New data hints at water volcanoes on Ceres 86

As NASA’s Dawn spacecraft pulled into orbit earlier this month around the dwarf planet Ceres in the asteroid belt, it spotted a mysterious bright spot inside a crater. There were suspicions that the spot could be caused by water spewing into space, now fresh views, presented for the first time yesterday, lend weight to the idea.

The pictures show the bright spot is visible even from the side, meaning it probably protrudes above the crater. “What is amazing is you can see this feature while the rim is very likely in front of the line of sight,” said Andreas Nathues, who is in charge of the mission’s camera, and presented the images yesterday at the Lunar and Planetary Science conference (LPSC) in The Woodlands, Texas. “We believe this could be some kind of outgassing.”

Images taken from dusk to dawn on Ceres show that the spot brightens throughout the day and completely disappears at night. This suggests it could be a pocket of ice on the surface that is being heated by the sun and releasing gas, similarly to how a comet behaves. However, Natheus said the team needed higher resolution data to confirm its true nature. This won’t come for a while, as Dawn is currently on the dark side of Ceres and won’t emerge until mid-April.

Distant observations using the Herschel telescope show Ceres is spitting water from somewhere on its surface, but only Dawn will be able to pinpoint the location. Revealing the origin of Ceres’s water could determine whether there is the potential for life beneath its surface, as is thought to be the case on icy moons around Jupiter and Saturn.

But a model of Ceres presented at the LPSC has added a wrinkle by suggesting comet-like behaviour is only possible at the poles of the dwarf planet, not the lower-latitude areas where the bright spot has been seen.

Comet jets and cryo-volcanoes

Timothy Titus of the US Geological Survey in Flagstaff, Arizona, presented a thermal model that examines where on the surface ice could remain stable over the life time of the solar system, rather than boiling away more quickly. If Ceres is acting like a comet, it must have ice patches that can survive for a long time before being heated by the sun as it moves into a warmer part of its orbit.

Titus found that ice could only be stable in regions above 40 degrees latitude. But the plumes spotted by Herschel seemed to come from nearer the equator, which implies they can’t be comet-like. “The water ice is just not stable at the latitudes that the plumes are supposedly coming from,” Titus says.

Another explanation is cryovolcanism, in which ice and water are forced out of the surface by processes similar to those that drive magma volcanoes on Earth. But according to a second model presented at the LPSC by David O’Brien of the Planetary Science Institute in Tucson, Arizona, Ceres doesn’t have enough muscle to drive these eruptions.

Water down deep

The idea is that Ceres has a subsurface ocean covered by an icy shell. As the bottom of the shell freezes, it expands, putting pressure on the ocean and the shell itself. In order to create a cryovolcano, says O’Brien, the water pressure needs to build up enough to launch up through the shell before the ice cracks and relieves the pressure.

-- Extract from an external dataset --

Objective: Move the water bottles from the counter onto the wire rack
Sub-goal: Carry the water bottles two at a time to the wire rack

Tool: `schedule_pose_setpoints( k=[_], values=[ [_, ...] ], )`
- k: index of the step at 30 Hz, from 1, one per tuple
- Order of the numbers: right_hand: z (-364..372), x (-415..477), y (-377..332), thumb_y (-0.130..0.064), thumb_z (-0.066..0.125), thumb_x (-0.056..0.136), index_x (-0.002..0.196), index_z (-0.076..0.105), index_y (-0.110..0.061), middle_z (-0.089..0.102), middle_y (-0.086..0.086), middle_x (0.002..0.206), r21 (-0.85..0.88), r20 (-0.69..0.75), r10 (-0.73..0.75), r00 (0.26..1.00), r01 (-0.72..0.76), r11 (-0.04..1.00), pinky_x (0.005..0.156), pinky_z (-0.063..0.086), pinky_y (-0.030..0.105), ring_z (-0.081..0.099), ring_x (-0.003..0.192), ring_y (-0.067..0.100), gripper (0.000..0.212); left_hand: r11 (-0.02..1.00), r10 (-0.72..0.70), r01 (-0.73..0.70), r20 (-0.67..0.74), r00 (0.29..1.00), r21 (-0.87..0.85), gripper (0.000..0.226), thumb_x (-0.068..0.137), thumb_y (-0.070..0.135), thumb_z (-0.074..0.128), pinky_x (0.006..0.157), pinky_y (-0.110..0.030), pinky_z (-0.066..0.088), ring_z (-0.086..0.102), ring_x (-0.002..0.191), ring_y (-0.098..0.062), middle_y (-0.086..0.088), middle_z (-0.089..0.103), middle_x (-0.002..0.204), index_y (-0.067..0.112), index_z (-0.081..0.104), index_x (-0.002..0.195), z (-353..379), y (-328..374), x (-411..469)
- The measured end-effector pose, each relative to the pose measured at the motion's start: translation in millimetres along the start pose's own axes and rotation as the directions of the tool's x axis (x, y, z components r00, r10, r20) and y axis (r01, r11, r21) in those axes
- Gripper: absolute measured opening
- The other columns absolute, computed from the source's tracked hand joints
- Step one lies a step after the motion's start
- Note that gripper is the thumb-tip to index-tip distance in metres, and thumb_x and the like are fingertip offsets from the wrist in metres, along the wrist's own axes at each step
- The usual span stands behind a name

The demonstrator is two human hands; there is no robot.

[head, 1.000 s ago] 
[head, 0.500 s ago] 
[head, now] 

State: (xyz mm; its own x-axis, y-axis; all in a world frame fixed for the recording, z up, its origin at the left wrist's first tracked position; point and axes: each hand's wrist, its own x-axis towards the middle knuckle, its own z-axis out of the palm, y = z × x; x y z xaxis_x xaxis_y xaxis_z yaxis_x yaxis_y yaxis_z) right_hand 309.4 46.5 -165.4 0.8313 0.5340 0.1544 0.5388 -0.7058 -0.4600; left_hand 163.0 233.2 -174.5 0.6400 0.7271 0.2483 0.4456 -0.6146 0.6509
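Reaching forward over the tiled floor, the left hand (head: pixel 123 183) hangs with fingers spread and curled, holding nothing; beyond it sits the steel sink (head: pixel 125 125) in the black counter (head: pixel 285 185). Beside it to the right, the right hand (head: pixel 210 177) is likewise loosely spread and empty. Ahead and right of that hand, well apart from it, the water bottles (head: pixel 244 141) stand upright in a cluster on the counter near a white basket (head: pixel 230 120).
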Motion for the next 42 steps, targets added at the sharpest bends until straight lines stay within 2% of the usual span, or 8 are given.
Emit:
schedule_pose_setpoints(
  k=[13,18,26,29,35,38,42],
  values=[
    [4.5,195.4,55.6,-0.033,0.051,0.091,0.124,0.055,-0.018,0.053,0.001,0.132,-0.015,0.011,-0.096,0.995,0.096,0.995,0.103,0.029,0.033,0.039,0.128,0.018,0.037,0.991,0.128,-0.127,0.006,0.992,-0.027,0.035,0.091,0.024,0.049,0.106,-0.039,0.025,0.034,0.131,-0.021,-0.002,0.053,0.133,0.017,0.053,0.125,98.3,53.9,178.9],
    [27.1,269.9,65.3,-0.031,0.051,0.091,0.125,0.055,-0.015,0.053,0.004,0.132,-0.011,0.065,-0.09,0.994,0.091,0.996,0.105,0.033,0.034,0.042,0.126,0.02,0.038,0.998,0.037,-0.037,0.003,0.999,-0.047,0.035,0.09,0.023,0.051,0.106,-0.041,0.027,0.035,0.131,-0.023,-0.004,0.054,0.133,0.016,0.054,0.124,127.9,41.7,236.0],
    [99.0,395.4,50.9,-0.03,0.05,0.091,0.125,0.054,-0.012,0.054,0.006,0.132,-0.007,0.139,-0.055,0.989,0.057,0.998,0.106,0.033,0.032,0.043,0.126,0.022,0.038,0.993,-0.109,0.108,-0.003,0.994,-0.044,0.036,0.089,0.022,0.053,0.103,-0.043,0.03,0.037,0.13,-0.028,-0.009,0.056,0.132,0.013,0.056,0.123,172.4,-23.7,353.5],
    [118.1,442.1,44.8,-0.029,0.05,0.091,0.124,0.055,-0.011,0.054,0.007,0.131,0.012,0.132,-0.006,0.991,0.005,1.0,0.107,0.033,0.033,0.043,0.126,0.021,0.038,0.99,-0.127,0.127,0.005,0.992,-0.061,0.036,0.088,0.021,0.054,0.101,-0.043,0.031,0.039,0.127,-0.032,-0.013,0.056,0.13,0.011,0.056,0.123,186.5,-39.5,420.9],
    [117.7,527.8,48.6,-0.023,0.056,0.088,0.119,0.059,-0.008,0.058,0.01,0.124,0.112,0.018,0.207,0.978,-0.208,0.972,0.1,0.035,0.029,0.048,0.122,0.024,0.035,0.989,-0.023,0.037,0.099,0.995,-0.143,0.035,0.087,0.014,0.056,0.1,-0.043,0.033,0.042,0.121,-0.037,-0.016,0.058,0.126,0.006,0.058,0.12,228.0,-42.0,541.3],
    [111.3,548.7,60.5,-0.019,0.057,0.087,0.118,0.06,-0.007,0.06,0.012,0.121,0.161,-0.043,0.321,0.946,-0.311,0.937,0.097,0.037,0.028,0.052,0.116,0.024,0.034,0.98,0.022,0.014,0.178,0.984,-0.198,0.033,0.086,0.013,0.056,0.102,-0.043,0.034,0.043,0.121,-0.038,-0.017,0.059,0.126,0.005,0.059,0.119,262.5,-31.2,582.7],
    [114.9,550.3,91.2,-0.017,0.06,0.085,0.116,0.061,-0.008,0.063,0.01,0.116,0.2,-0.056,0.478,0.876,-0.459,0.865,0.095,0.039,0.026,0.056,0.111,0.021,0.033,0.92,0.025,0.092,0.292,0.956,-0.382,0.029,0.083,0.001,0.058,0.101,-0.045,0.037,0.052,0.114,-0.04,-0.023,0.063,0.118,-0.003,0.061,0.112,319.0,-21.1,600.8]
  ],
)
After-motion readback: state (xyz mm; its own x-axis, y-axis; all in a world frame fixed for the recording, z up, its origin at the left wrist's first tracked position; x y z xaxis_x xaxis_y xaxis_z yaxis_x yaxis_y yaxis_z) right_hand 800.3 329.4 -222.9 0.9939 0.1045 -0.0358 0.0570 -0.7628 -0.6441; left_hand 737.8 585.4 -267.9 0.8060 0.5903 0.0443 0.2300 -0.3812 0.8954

We don’t know exactly how deep the ice is on Ceres, so O’Brien tried a range of plausible depths. None produced the conditions for spewing cryovolcanoes – the ice always cracked before enough pressure built up. The best case scenario was water reaching about 90 per cent of the way to the surface.

Intriguingly, that means water could potentially reach the surface from a deep crater, where there was less ice to get through – perhaps even from a crater like the one where Dawn saw the bright spot. That doesn’t mean there is a cryovolcano producing a massive plume, but it could be just enough to replenish the ice on the surface, countering the instability that Titus discovered.

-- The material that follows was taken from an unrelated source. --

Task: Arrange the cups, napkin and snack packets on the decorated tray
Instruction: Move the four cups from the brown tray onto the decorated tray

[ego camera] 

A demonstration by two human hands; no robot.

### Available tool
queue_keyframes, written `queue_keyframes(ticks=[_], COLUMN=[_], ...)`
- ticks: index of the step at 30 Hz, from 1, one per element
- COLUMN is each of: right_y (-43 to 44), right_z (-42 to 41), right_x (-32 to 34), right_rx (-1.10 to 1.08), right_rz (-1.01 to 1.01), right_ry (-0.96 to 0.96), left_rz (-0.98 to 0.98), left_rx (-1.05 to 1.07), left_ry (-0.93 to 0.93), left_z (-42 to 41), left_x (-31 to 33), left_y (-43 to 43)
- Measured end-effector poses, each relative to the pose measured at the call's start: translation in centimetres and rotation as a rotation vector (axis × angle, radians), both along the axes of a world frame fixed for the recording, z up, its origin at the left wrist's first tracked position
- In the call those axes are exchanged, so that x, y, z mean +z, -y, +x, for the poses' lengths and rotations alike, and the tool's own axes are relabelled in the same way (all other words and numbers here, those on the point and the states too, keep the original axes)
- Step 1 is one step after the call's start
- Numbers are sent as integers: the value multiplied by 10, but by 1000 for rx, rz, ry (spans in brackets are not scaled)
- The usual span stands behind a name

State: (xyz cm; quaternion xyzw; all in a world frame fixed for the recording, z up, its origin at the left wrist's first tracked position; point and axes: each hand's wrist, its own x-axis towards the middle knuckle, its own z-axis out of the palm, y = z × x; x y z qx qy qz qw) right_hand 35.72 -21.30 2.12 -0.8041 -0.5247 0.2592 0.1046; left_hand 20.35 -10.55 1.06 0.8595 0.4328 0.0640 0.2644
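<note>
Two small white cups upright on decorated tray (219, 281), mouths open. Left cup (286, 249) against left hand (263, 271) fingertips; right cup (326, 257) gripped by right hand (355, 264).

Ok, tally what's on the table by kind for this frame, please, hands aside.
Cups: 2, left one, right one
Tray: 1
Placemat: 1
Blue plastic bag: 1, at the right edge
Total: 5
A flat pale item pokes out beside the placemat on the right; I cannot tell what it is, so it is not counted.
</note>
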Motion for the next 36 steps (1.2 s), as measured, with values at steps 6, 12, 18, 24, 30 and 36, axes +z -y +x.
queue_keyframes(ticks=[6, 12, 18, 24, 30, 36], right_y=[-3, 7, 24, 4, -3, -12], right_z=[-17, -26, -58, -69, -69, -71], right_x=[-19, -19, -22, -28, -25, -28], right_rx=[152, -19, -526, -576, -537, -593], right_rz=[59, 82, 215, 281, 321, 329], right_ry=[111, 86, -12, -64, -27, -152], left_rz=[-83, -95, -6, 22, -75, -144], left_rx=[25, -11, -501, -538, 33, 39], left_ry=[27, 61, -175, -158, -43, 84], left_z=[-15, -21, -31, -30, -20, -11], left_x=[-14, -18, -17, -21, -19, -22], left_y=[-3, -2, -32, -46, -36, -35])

So Ceres could be producing comet-like emissions in this region, driven by a weak cryovolcano. “It’s sort of a midpoint between comets and cryovolcanic icy worlds,” says Titus.

There is more than one way to make a cryovolcano, though. Some models suggest the core of Ceres may be heated by radioactive isotopes left over from the dwarf planet’s formation. These could provide enough energy for punchier volcanism, perhaps producing larger plumes – and heat would of course be beneficial for any bacteria that may be lurking below the surface. “Any place you’ve got the potential for liquid water, you’ve got the potential for life,” says Titus. “Ceres could be an extremely exciting astrobiological target.”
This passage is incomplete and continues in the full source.